The problem ::
The required output is the run of lines from the one holding "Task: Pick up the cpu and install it" through the final line of the listing, restated word for word, with no pictures.

Given information ::
_ _ _
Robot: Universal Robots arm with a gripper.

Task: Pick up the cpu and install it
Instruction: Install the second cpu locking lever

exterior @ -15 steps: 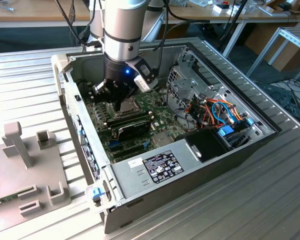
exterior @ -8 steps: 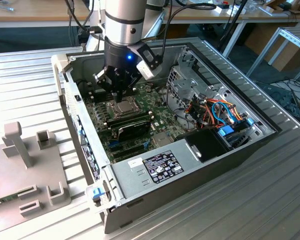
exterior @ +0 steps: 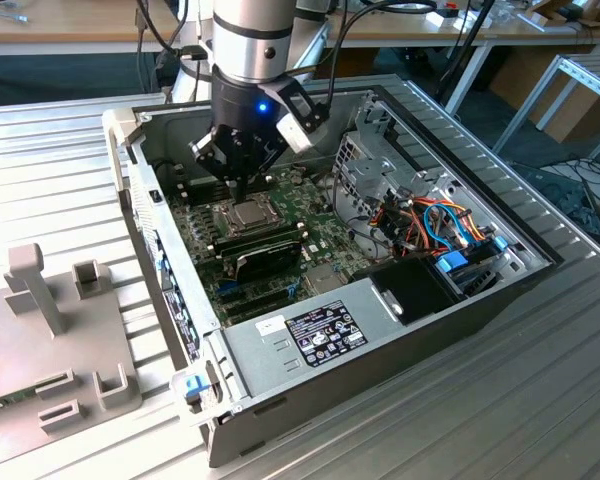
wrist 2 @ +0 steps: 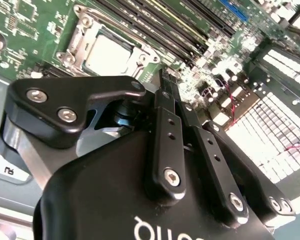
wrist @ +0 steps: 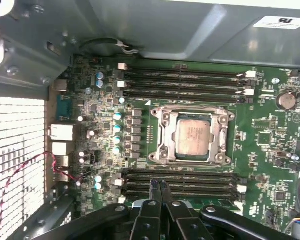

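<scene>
The cpu [exterior: 248, 212] is a small silver-grey square lying flat in its socket on the green motherboard [exterior: 325, 210]. In both wrist views the cpu [wrist: 192, 137] [wrist 2: 107, 55] sits inside the metal socket frame [wrist: 163, 121]. My gripper [exterior: 238, 190] hangs inside the open computer case, just above the board and beside the socket's far edge. Its two black fingers [wrist: 155, 192] are pressed together, so the gripper [wrist: 158, 186] [wrist 2: 166, 85] is shut with nothing between them. The tips stand over the memory slots [wrist: 180, 180] next to the socket, apart from the cpu.
The case walls [exterior: 130, 190] ring the board. A metal drive cage [exterior: 380, 150], coloured cables [exterior: 440, 225] and a black power supply [exterior: 320, 330] fill the exterior view's right and front. A black module [exterior: 265, 255] lies near the socket. A grey fixture [exterior: 50, 330] stands outside the case.
</scene>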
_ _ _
Answer to this exercise ::
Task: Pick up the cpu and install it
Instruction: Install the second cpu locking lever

exterior @ -15 steps: 
exterior @ -8 steps: 
exterior @ +0 steps: 
wrist 2 @ +0 steps: 
wrist @ +0 steps: 

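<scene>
The cpu [exterior: 248, 212] is a small silver-grey square lying flat in its socket on the green motherboard [exterior: 325, 210]. In both wrist views the cpu [wrist: 192, 137] [wrist 2: 107, 55] sits inside the metal socket frame [wrist: 163, 121]. My gripper [exterior: 238, 190] hangs inside the open computer case, just above the board and beside the socket's far edge. Its two black fingers [wrist: 155, 192] are pressed together, so the gripper [wrist: 158, 186] [wrist 2: 166, 85] is shut with nothing between them. The tips stand over the memory slots [wrist: 180, 180] next to the socket, apart from the cpu.
The case walls [exterior: 130, 190] ring the board. A metal drive cage [exterior: 380, 150], coloured cables [exterior: 440, 225] and a black power supply [exterior: 320, 330] fill the exterior view's right and front. A black module [exterior: 265, 255] lies near the socket. A grey fixture [exterior: 50, 330] stands outside the case.
</scene>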

This exercise is done.